A nasty bit of undefined timezone behavior in Golang

7 min read

Go is a great language. Really, it is! We complain about the rough edges, but on the whole it's been a great choice for us, and we're not sorry we picked it.

go is a great language... but

But just for fun, let's talk about some of those rough edges at length.

eng managers hate him

That was a pot shot. There are some actual foot-guns hidden in the runtime:

Honestly, you get used to all these things. No language is without its quirks, and terrible design choices are no barrier to massive popularity. Just ask Rasmus Lerdorf, creator of PHP, by any measure one of the world's most successful languages.

rasmus lerdorf quote

But we found a new bug in golang, one that stumped an entire room of seasoned industry veterans for a solid hour. I actually hesitate to even call it a bug, because it's so obscure, and the trigger mechanism so specific to our unit test that it broke, that most people will probably never run into it. So, maybe surprising undefined behavior is a better description?

Discovering the bug

A new customer came to us with a problem: his R program writing rows to Dolt wasn't actually writing any rows. This was pretty surprising, since at this point we've integrated customers on a variety of platforms and languages, and they all manage to get basic read / write functionality working. That's the benefit of being MySQL compliant: if it works for one language or connector, that's pretty decent evidence it will work for others. But he sent us a repro case that demonstrated the problem. Something wasn't working.

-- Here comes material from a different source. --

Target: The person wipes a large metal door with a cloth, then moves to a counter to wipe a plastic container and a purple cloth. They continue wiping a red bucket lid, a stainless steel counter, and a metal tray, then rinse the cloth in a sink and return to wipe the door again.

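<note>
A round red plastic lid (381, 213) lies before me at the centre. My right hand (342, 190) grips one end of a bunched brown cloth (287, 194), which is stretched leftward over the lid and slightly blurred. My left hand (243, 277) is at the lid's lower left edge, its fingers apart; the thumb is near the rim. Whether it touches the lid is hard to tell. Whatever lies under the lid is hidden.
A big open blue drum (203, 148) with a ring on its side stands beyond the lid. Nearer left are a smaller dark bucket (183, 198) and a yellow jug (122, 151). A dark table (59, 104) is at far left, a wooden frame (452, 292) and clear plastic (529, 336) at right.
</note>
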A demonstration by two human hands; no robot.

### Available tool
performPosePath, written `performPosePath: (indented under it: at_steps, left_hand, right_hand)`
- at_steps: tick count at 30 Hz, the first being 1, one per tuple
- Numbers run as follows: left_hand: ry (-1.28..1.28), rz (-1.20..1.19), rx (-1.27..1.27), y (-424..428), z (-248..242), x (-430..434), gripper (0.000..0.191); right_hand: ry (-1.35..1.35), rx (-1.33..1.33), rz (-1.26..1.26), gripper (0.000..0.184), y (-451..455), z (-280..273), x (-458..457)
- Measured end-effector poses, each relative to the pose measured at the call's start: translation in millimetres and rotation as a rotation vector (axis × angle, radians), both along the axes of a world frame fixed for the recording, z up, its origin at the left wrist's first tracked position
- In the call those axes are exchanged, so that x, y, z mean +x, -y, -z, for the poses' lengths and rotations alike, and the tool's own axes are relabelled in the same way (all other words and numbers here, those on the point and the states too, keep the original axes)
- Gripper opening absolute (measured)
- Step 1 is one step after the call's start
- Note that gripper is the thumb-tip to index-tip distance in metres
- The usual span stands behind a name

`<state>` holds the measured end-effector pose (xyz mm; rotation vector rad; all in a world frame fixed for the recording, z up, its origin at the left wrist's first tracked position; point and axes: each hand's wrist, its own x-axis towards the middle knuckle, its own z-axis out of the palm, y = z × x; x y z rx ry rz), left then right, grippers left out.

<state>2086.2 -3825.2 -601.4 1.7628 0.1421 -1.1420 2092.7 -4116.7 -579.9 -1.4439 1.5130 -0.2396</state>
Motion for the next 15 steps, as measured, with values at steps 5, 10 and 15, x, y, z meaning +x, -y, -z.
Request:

statement <- enc2utf8(new("SQL", .Data = "INSERT INTO `mtcars`\n  (`mpg`, `cyl`, `disp`, `hp`, `drat`, `wt`, `qsec`, `vs`, `am`, `gear`, `carb`)\nVALUES\n  (?, ?, ?, ?, ?, ?, ?, ?, ?, ?, ?)"))
params <- unname(as.list(mtcars))
rs <- new("MariaDBResult",
          sql = statement,
          ptr = RMariaDB:::result_create(conn@ptr, statement, is_statement = TRUE),
          bigint = conn@bigint,
          conn = conn)

# No rows affected both before and after binding data to the the result
rs
#> <MariaDBResult>
#>   SQL  INSERT INTO `mtcars`
#>   (`mpg`, `cyl`, `disp`, `hp`, `drat`, `wt`, `qsec`, `vs`, `am`, `gear`, `carb`)
#> VALUES
#>   (?, ?, ?, ?, ?, ?, ?, ?, ?, ?, ?)
#>   ROWS Fetched: 0 [incomplete]
#>        Changed: NA
dbGetRowsAffected(rs)
#> [1] NA
if (!is.null(params)) {
  dbBind(rs, params)
}

After a little digging into the intricacies of the R MySQL client, Max figured out what the problem was: the result schema from a COM_STMT_PREPARE should return a response indicating 0 columns for INSERT, UPDATE, and DELETE statements, since these statements don't have a return schema, just status metadata like rows edited. We were returning a column with our internal OKResult schema. Most clients don't care about this difference, but R's does.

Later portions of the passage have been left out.